The Artima Developer Community
Sponsored Link

The C++ Source
Reading Unix-style Directories via STL-compliant Sequences
by Matthew Wilson
June 21, 2004

<<  Page 2 of 2

Advertisement

Listing 4 shows the definition of the readdir_sequence::const_iterator class, which is where all the action happens. Because opendir() affords only single-pass manipulation, only the Input Iterator concept [6] is supported. Iterator copy construction and copy assignment semantics are supported by the use of a reference-counted shared handle, of type readdir_sequence::const_iterator::rds_shared_handle [7], to support iterator instance copying. Multiple concurrent enumerations may be conducted by calling begin() but since we're dealing with file systems, whose contents may change at any time as a result of other processes, subsequent ranges obtained from begin() may not contain the same elements.

The opendir() API returns all the entries in a particular directory, irrespective of whether they are files or directories, and includes the dots directories—"." and "..". Specifying files without directories, or vice versa, as the second argument to the readdir_sequence constructor causes only the matching entries to be returned, which is a nice convenience. If neither are specified, it defaults to returning both, because this conforms to the API's behaviour and also because it is more efficient, as you'll see shortly. Since most directory enumeration—in my experience, at least—is not concerned with the dots directories, they are elided from the enumeration range by default. Specifying the readdir_sequence::includeDots flag causes them to be included in the range.

Entry filtering is performed within operator++(). Detection of files and/or directories is done by calling stat(), but this is only called when one type or the other is to be returned; hence no unnecessary costs ensue [8]. If the entry does not match, the for loop is not broken, and the next entry is retrieved. Dot elision is similarly done by detecting whether the entry is "." or ".." [9]. When readdir() returns NULL the enumeration is complete, and the iterator enters a state whereby a comparison with that returned by end() would evaluate to true, terminating the client iteration loop (assuming it's written correctly!).

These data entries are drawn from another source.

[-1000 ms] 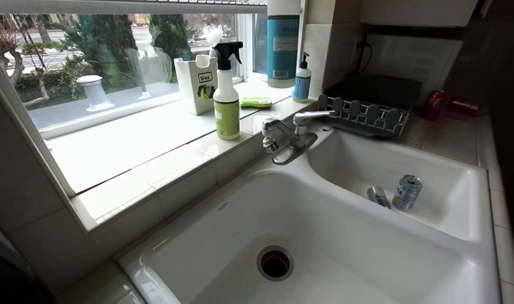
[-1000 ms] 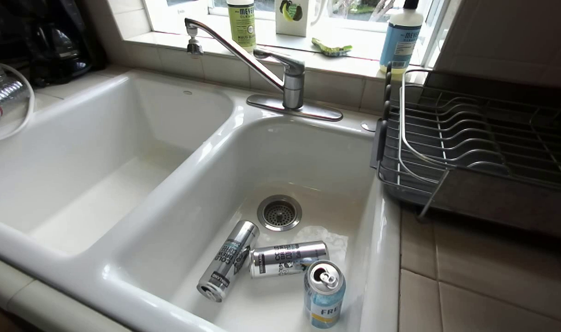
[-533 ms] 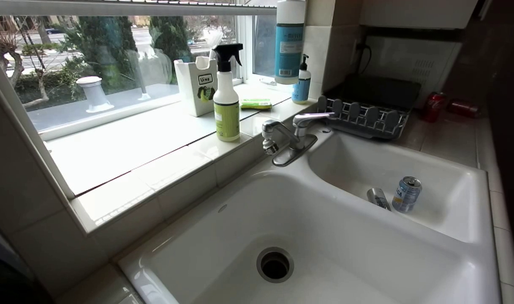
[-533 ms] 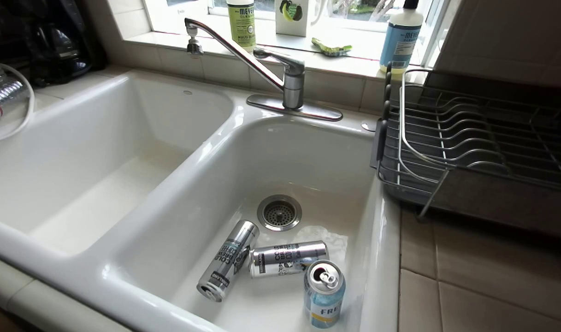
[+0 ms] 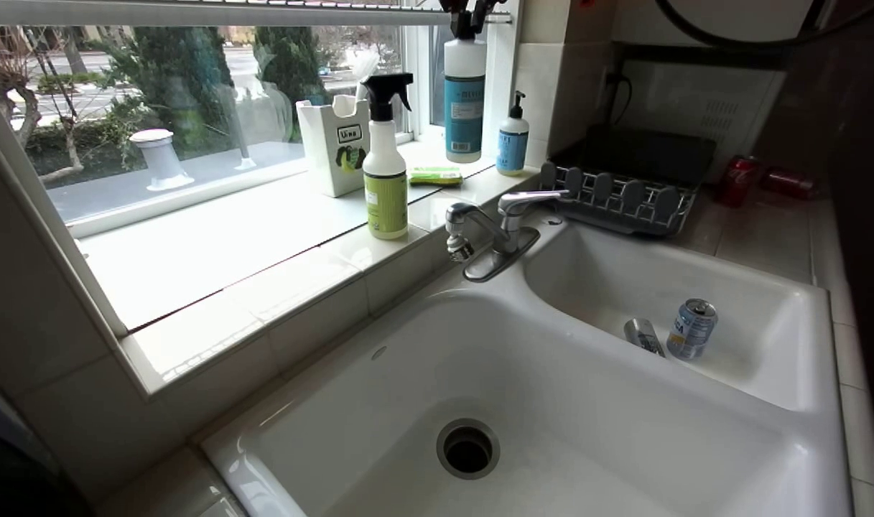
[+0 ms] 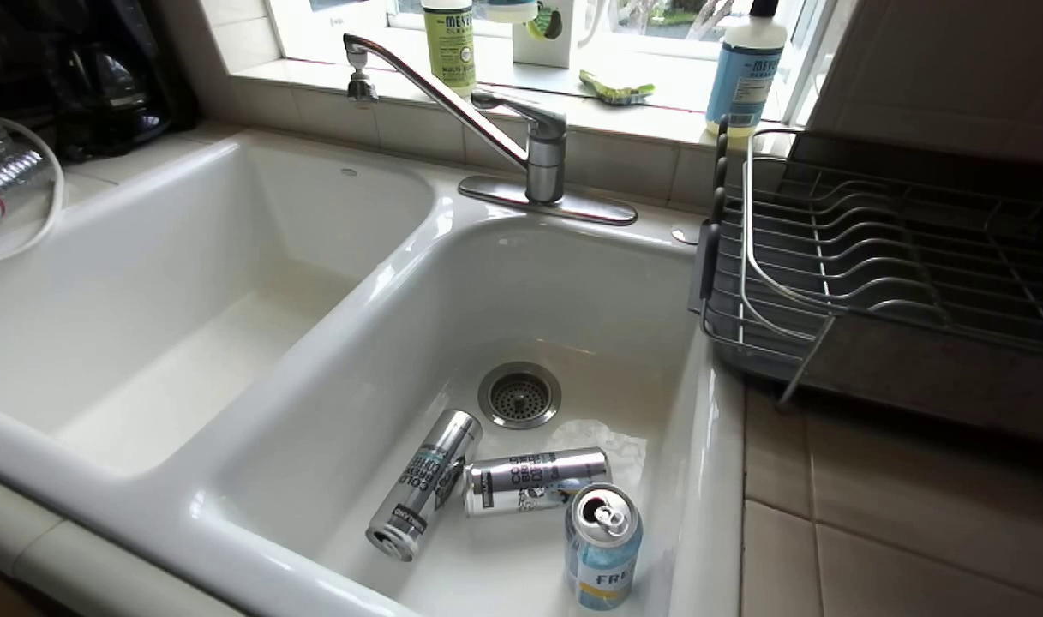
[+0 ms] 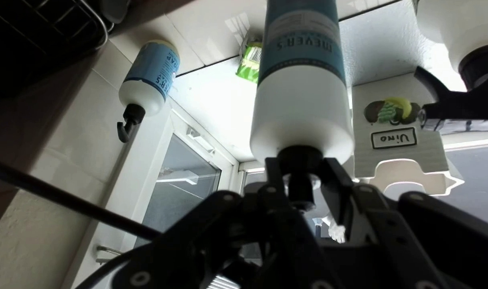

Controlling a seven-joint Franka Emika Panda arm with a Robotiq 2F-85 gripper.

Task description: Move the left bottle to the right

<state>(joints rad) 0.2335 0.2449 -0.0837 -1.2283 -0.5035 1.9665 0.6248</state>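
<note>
In an exterior view, farthest left and lower than the claw (image 5: 468, 18), we find the white box (image 5: 325, 154) marked Vino; nearer, also lower left, the yellow-green spray bottle (image 5: 386, 190) stands on the counter (image 5: 300, 276). Next comes the teal-blue bottle (image 5: 465, 108), upright directly beneath the claw, whose fingers (image 7: 273, 170) sit pressed on either side of its black top (image 7: 300, 155). To the claw's lower right we see the smaller blue pump bottle (image 5: 512, 149), then the dish rack (image 5: 633, 195).

We judge the task about midway. The grip is made and the lift looks done, since the bottle's base (image 6: 512, 13) hangs clear of the counter in an exterior view. Still to come, as we read it, are carrying it to the right, setting it down upright and letting go. We cannot tell which exact spot is meant.
</note>
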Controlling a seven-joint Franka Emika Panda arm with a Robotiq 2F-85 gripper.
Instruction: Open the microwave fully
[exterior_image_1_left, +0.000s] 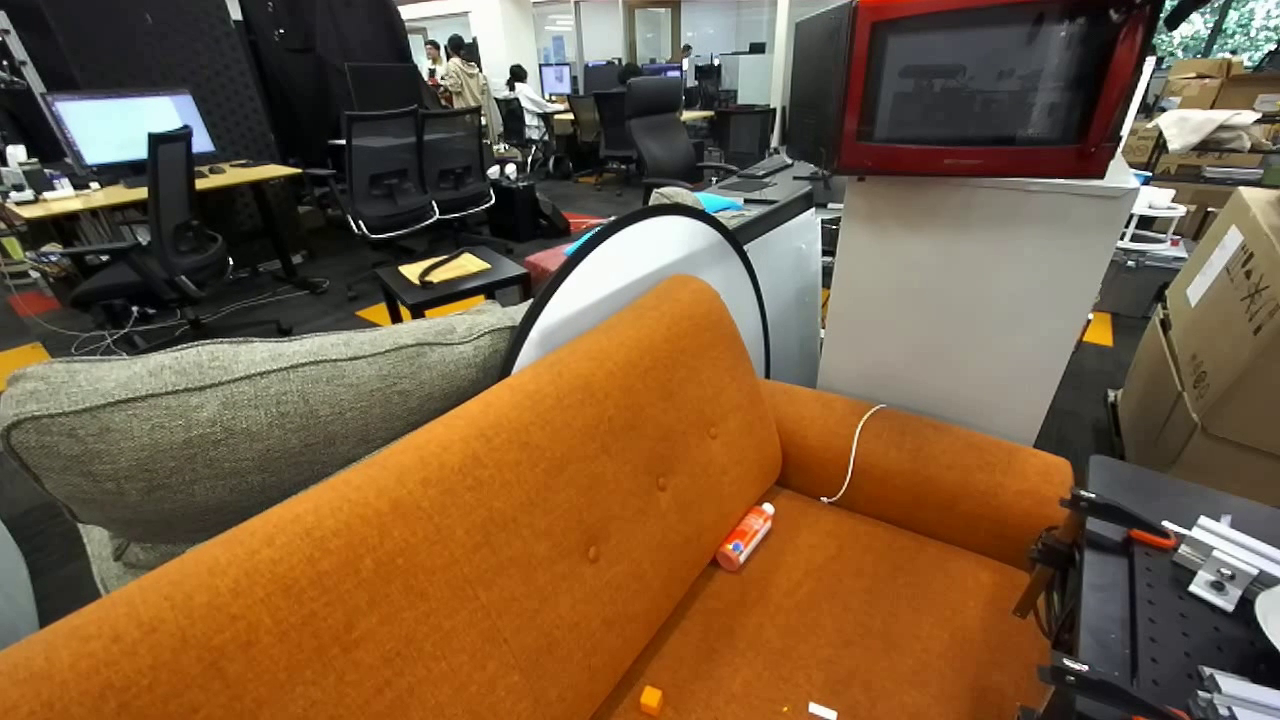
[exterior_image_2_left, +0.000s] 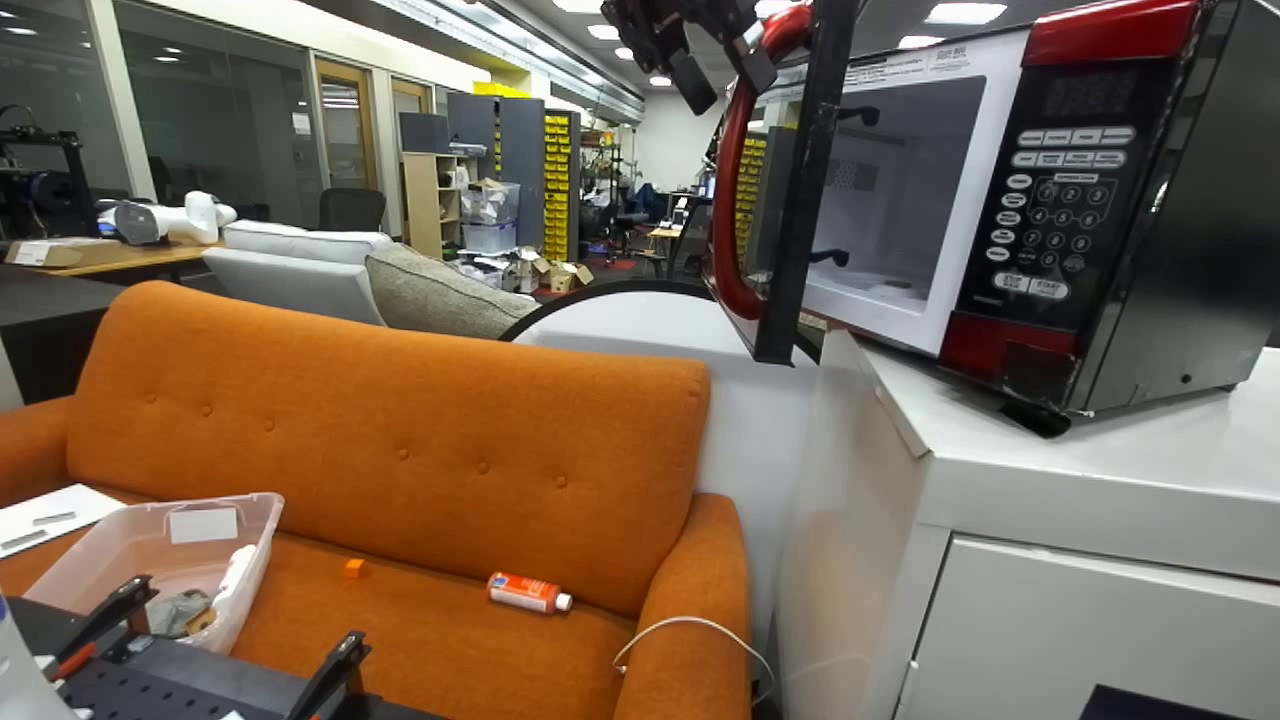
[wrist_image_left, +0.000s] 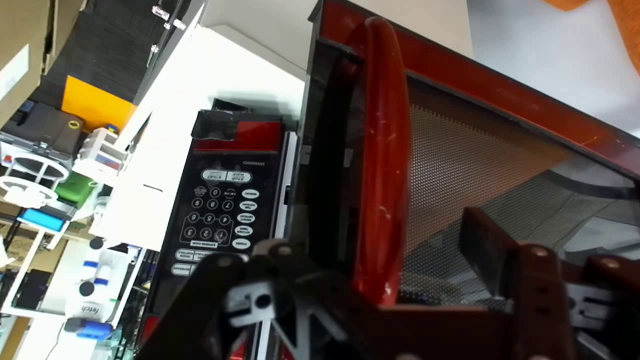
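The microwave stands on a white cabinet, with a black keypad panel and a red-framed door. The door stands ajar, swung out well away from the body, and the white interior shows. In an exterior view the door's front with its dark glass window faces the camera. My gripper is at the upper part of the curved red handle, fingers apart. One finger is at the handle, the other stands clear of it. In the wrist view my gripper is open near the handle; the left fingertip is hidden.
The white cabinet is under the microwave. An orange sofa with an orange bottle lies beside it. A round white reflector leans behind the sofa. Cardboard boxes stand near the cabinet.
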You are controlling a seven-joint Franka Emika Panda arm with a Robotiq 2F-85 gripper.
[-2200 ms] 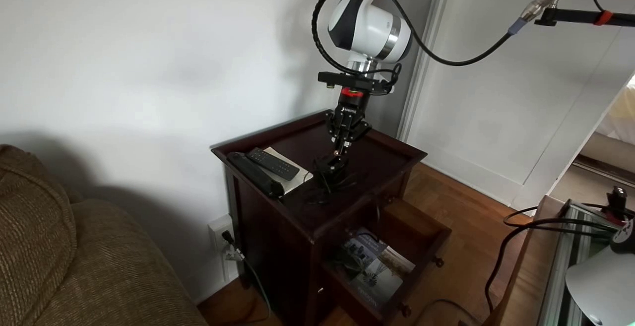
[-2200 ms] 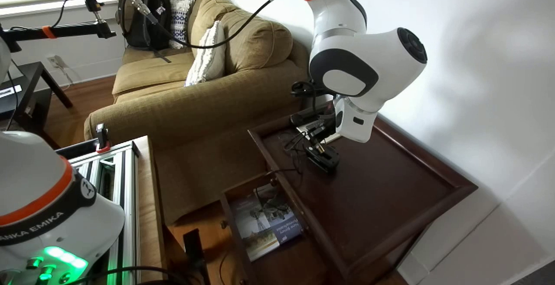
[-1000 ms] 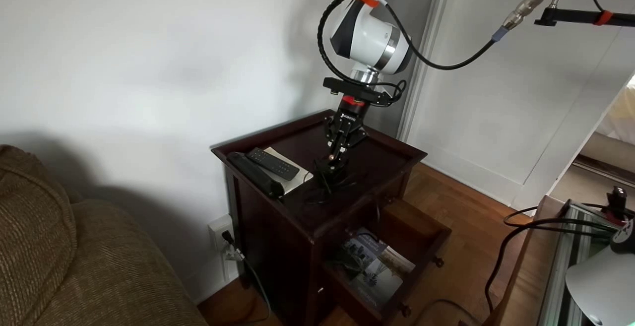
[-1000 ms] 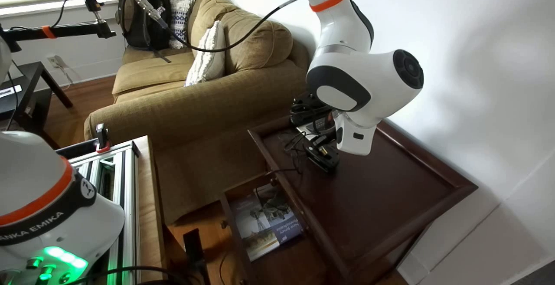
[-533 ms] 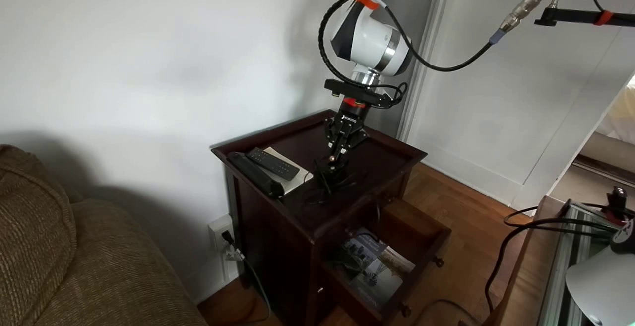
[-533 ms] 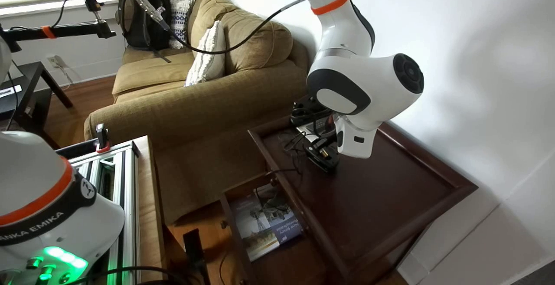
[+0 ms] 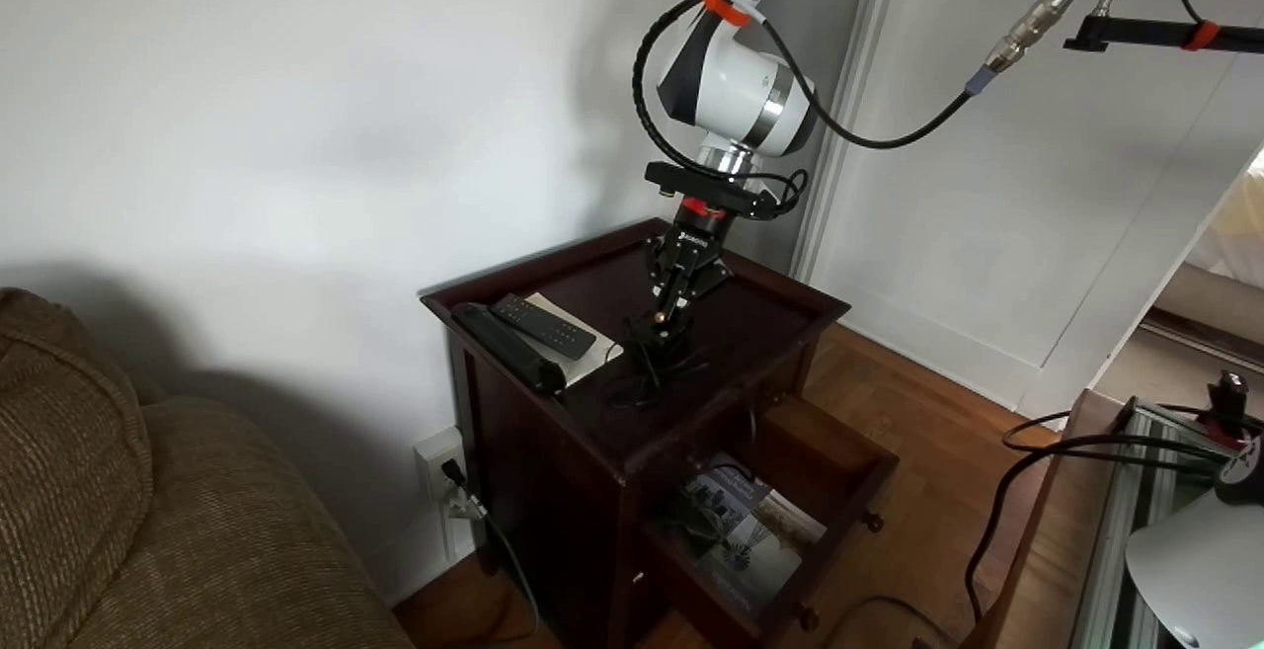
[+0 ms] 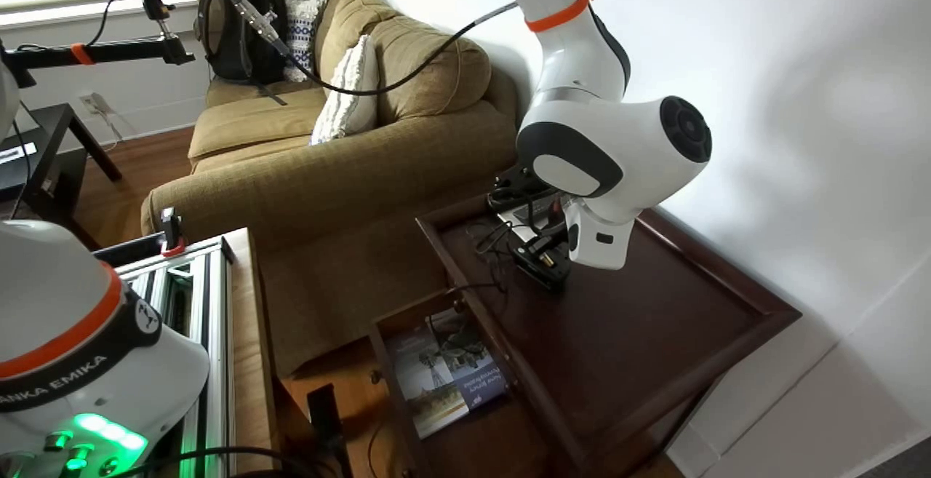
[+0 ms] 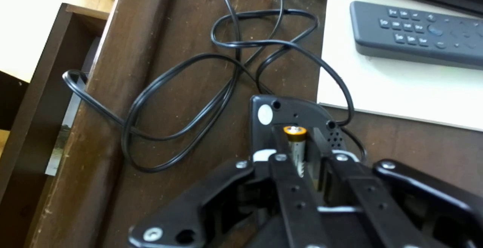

In my next article, I'll describe the mapping of the UNIX glob() API, which supports a more refined STL Iterator model [10], and presents a number of different challenges to providing a simple and efficient sequence class. If you're interested, you can download the STLSoft libraries here.

Acknowledgements

Thanks to Jeremy Siek for wielding the scythe without mercy, and helping me dramatically improve on the first draft.

Notes

  1. Boost is an open-source organisation whose focus is the development of libraries that integrate with the C++ Standard Library, and is located at. It has thousands of members, including many of the top names in the C++ software community.
  2. STLSoft is an open-source organisation whose focus is the development of robust, lightweight, cross-platform STL-compatible software. It has fewer members than Boost.
  3. This is similar to the omission of operator[] from std::list.
  4. W. Richard Stevens, Advanced Programming In The UNIX Environment, Addison-Wesley, 1993.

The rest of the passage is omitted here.